Pada masa orde baru ini juga diketemukan adanya monopoli media massa
oleh keluarga para pejabat. Hal ini tentu saja membuat sudut pandang
pemberitaan yang hampir sama dan sangat berhati-hati karena takut
menyinggung pemilik saham. Pada awal tahun 1990-an pemerintah mulai
bersikap terbuka, begitupun dengan pers meskipun tetap harus bersikap hati-
hati. Keterbukaan ini merupakan pengaruh dari perubahan situasi politik di
Indonesia dan juga tuntutan pembaca kelas menengah yang jumlahnya semakin
banyak di Indonesia. Surat kabar yang ada pada masa ini yaitu; Pedoman,
Nusantara, Post Indonesia, Bintang Timur, Warta Bhakti, Surabaya Post, Harian
Rakyat, Revolusioner, Merdeka, Angkatan Bersenjata, yang di iringi dengan
munculnya surat kabar di beberapa daerah di Indonesia.

6
BAB III
PENUTUP

3.1 Simpulan
Pers memiliki peranan yang sangat penting untuk bangsa ini mulai dari zaman
kemerdekaan hingga saat ini, itu disebabkan karena antara pemerintah dan warga
negara memerlukan komunikasi dan media yang dapat menghubungkan keduanya.
Apalagi saat ini perkembangan pers di Indonesia sudah maju dengan pesat.
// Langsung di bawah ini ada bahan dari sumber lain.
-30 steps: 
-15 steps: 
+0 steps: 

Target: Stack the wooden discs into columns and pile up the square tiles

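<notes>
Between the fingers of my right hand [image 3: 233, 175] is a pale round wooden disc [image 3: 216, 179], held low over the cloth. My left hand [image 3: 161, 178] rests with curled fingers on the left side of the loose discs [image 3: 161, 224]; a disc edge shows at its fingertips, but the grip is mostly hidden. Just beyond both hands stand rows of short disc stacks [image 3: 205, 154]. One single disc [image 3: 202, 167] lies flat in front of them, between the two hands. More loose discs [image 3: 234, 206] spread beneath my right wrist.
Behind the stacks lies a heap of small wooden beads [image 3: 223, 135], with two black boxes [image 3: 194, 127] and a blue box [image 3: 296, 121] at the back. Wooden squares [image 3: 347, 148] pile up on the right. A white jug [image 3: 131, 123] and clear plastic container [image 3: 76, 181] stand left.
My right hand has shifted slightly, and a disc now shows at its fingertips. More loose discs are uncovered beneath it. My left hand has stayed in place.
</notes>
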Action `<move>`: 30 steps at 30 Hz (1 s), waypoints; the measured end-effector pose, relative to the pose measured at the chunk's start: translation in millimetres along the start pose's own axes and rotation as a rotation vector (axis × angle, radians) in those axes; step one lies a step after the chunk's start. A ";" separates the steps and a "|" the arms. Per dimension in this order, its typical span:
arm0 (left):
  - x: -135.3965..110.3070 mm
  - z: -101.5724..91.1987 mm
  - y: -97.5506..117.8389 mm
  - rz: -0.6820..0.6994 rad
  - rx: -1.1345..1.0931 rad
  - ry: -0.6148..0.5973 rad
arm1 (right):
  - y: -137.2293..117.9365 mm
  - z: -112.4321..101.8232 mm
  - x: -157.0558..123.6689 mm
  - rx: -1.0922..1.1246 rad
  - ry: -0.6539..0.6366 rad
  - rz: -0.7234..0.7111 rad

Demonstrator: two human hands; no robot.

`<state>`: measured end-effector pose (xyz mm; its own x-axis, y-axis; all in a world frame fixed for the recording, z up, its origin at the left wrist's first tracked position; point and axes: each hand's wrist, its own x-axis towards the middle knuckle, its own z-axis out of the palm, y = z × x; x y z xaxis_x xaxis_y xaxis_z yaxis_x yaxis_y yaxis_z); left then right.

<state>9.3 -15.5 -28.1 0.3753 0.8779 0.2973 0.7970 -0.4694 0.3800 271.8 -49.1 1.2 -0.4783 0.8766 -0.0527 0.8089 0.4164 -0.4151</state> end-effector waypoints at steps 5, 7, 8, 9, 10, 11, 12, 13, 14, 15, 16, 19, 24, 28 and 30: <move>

Dengan
adanya berita melalui koran, tabloid, majalah, radio, televisi, dan internet,
masyarakat dapat dengan cepat mengetahui suatu kebijakan pemerintah. Penyajian
berita atau kejadian melalui pers dapat diketahui masyarakat dengan cepat, akurat,
dan efektif.
Pada awal kemerdekaan pers Indonesia mengalami kemajuan dalam hal teknis
namun juga mulai diberlakukannya izin penerbitan pers. Setelah kemerdekaan atau
pada era orde lama pers masih sekedar menjadi corong partai politik, pers cenderung
diperlakukan sebagai extension of power-nya (ekstensi dari kekuatan penguasa
tersebut). Dan di era orde baru, pers sudah mendapatkan ruang yang cukup bebas.

3.2 Saran
Setelah mengetahui arti dan peranan pers di Indonesia, penulis mengharapkan
bahwa hendaknya kita sebagai bangsa Indonesia meyakini bahwa keberadaan pers
sangat dibutuhkan dalam memperoleh suatu informasi, akan tetapi kita juga harus
lebih pandai dalam memilah informasi yang disampaikan oleh media.